You can download the TerminusDB docker image to work locally (recommended to use Bootstrap here) or you can connect to TerminusX. If you are using docker image, make sure that your TerminusDB container is running at localhost (https://127.0.0.1). If you are using TerminusX, get the information of the endpoint, team, and API token ready (it should be accessible in the TerminusX dashboard under profile.)
It is highly recommended to install different singer.io tap and targets in different python environments. To install the tap-github tap from the into a new venv environment, do the following:
$ python3 -m venv ~/.virtualenvs/tap-github
$ source ~/.virtualenvs/tap-github/bin/activate
$ python3 -m pip install tap-github
$ deactivate
Then we need to set up the config files, we also need a Personal Access Tokens from GitHub. For details see step 2 here. Then, we have to set up a target-config.json like this:
{"access_token": "your-access-token",
"repository": "terminusdb/terminusdb",
"start_date": "2021-01-01T00:00:00Z"}
Then, the next step is to generate a properties.json which store all the available streams from this tap:
$ ~/.virtualenvs/tap-github/bin/tap-github --config tap-config.json --discover > properties.json
In the properties.json, select the streams that we want to import. In this case, we want the stargazers. Look for that stream and add "selected": true, to it like this:
...
"stream": "stargazers",
"tap_stream_id": "stargazers",
"schema": {
"selected": true,
"type": [
"null",
"object"
],
...
Now the tap is ready to use.
With similar principal as installing the tap, we install target-terminusdb from PyPI in another venv environment:
$ python3 -m venv ~/.virtualenvs/target-terminusdb
$ source ~/.virtualenvs/target-terminusdb/bin/activate
$ python3 -m pip install target-terminusdb
we don't deactivate the environment this time as we can use the terminusdb command if we are in this environment
Now go to the project directory (or start a new one):
$ cd ../github_data
In the project directory start a TerminusDB project:
$ terminusdb startproject
You will be prompt with a few questions. Pick a project name and if you are running the localhost server with default port you can just press Enter. You have to provide the endpoint and other login information if you are using TerminusX or otherwise.
This is what I did:
Please enter a project name (this will also be the database name): github_star
Please enter a endpoint location (press enter to use localhost default) [http://127.0.0.1:6363/]:
config.json and schema.py created, please customize them to start your project.

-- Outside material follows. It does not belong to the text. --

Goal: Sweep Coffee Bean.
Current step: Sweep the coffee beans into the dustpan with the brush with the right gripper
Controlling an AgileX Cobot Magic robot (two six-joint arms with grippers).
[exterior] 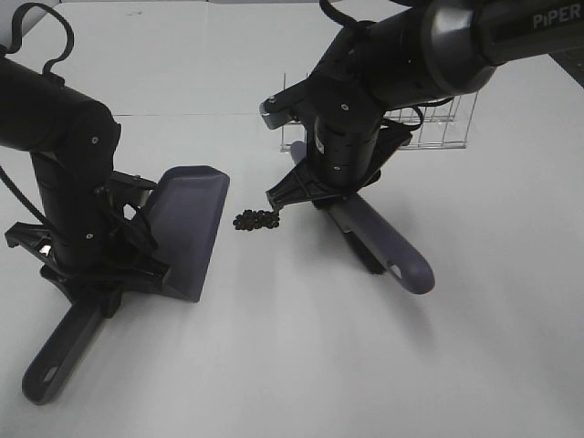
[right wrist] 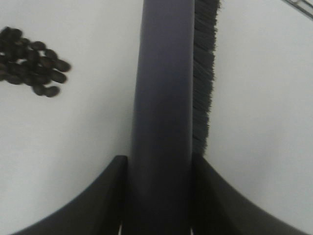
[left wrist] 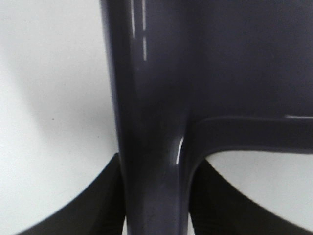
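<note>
A small pile of dark coffee beans [exterior: 258, 220] lies on the white table between the two tools; it also shows in the right wrist view [right wrist: 32, 61]. My left gripper [exterior: 100, 274] is shut on the handle of a grey-purple dustpan [exterior: 187, 228], whose open mouth faces the beans; the handle fills the left wrist view [left wrist: 151, 147]. My right gripper [exterior: 319, 192] is shut on a grey-purple brush [exterior: 383, 242], seen in the right wrist view [right wrist: 164, 107] with black bristles [right wrist: 203, 73]. The brush head is just right of the beans.
A clear wire rack [exterior: 429, 128] stands on the table behind the right arm. The white table [exterior: 301, 365] extends toward the front.
</note>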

$ ~/.virtualenvs/tap-github/bin/tap-github -c tap-config.json --properties properties.json | ~/.virtualenvs/target-terminusdb/bin/target-terminusdb -c config.json
Check if the documents are looking good by using the following command to get 10 documents to inspect:
$ terminusdb alldocs -h 10
You can also see if the insert are successful by inspecting the log:
$ terminusdb log
commit 6xc1vc96gb6grox4q8rqwqv8nuy0bhy
Author: admin
Date: 2021-10-08 16:25:44
Dcouments insert by Singer.io target. (inserts)
commit 2dcpmqwatj4zmaeuidoi3kpa3vh47t7
Author: admin
Date: 2021-10-08 16:25:35
Dcouments insert by Singer.io target. (inserts)
commit 3vv6m18no9i84hx1j8hnvcd4kzog3jr
Author: admin
Date: 2021-10-08 16:25:20
Schema objects insert by Singer.io target. (inserts)
Here we see that the data are inserted in 2 batches. This is because we have 1.5k stargazers for our repo at the time of writing this tutorial and the default buffer size is 1000. You can change it (for example to 5000) by adding "buffer_size": 5000 in the config.json. Or use the command:
$ terminusdb config buffer_size=5000
Choosing the right buffer size is important when you have large amount of data to process. If the buffer is too small, the time to process will be too long and if the buffer is too big, many data will be lost together if one of the data is contaminated and not being able to process.